Activity
Everything from the line containing "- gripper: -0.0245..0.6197" to the end of the data must be duplicated word for word, and nothing else may appear.

Records for the exercise
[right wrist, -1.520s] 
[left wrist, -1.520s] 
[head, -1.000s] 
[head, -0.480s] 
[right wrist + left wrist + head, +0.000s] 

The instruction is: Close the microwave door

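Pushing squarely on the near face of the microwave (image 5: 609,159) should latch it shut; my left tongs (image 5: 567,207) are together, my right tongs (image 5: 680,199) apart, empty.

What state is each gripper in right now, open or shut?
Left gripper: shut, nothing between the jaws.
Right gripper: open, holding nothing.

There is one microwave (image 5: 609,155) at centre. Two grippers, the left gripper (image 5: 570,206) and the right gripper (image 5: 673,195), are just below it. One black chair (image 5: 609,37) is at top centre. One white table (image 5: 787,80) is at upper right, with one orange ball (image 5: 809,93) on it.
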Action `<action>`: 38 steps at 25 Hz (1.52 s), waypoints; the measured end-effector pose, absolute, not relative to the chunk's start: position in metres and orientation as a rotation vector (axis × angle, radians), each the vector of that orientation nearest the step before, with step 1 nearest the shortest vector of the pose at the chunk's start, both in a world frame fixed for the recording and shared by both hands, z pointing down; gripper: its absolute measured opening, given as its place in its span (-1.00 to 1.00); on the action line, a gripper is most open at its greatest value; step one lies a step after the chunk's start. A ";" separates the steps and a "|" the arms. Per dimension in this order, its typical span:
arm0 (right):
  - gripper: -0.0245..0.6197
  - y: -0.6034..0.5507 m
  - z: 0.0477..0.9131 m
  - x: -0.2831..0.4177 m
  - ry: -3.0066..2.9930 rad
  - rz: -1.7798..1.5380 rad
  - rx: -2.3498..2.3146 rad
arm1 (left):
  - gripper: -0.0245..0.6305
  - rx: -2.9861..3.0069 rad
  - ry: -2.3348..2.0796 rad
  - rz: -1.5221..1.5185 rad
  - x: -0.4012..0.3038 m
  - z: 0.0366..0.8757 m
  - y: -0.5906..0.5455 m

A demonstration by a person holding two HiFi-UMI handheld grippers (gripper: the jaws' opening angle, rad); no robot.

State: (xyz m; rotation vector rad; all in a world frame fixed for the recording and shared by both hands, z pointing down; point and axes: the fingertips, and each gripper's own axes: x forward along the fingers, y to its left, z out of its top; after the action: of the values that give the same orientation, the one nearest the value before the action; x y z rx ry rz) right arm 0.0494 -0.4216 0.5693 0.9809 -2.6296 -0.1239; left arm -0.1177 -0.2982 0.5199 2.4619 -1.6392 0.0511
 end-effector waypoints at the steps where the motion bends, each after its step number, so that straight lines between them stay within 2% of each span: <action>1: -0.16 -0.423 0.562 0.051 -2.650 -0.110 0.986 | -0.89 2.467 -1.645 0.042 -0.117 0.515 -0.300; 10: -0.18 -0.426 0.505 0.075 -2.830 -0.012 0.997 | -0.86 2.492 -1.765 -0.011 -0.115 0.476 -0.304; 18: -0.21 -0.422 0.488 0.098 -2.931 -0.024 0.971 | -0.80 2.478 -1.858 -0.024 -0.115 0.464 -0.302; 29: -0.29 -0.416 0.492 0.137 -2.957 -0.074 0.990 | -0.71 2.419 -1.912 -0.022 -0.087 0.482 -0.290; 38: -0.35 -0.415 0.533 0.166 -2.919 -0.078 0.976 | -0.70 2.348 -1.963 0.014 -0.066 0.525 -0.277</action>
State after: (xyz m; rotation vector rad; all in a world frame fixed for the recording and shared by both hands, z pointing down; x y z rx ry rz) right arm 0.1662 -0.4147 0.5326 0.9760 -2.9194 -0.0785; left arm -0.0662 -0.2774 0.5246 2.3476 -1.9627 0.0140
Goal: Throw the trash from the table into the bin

Task result
  - gripper: -0.0245..0.6197
  - y: -0.6034..0.5507 m
  - z: 0.0477..0.9131 m
  - x: -0.2831..0.4177 m
  - ry: -3.0066..2.9930 rad
  - rz: -1.7798..1.5380 rad
  - rx: -2.3498..2.3146 rad
arm1 (left):
  - gripper: -0.0245..0.6305
  - rx: -2.9861..3.0069 rad
  - ry: -2.3348..2.0796 rad
  - rz: -1.5221..1.5185 rad
  - x: -0.4012..0.3038 m
  - z: 0.0366..0.8757 m
  - y: -0.5906..0.5455 m

A demonstration by a person holding two HiFi-UMI handheld grippers (gripper: the jaws' opening angle, rad); no robot.

State: (xyz m; rotation vector rad; all in a world frame fixed for the recording and shared by both hands, z pointing down; point and axes: the fingertips, and each gripper's own axes: x forward along the fingers, y to its left, z out of its top; after the action: of the values that give the same orientation, the one nearest the value before the action; x y z rx ry rz) right arm 0.0494 -0.4216 0.5693 0.9809 -2.6296 -0.1239; left arm -0.1177 -0.2982 0.5199 2.4619 -1.6392 0.0511
 end-effector waypoints at the steps where the motion bends, each after its step number, so that straight lines between them stay within 2% of each span: <action>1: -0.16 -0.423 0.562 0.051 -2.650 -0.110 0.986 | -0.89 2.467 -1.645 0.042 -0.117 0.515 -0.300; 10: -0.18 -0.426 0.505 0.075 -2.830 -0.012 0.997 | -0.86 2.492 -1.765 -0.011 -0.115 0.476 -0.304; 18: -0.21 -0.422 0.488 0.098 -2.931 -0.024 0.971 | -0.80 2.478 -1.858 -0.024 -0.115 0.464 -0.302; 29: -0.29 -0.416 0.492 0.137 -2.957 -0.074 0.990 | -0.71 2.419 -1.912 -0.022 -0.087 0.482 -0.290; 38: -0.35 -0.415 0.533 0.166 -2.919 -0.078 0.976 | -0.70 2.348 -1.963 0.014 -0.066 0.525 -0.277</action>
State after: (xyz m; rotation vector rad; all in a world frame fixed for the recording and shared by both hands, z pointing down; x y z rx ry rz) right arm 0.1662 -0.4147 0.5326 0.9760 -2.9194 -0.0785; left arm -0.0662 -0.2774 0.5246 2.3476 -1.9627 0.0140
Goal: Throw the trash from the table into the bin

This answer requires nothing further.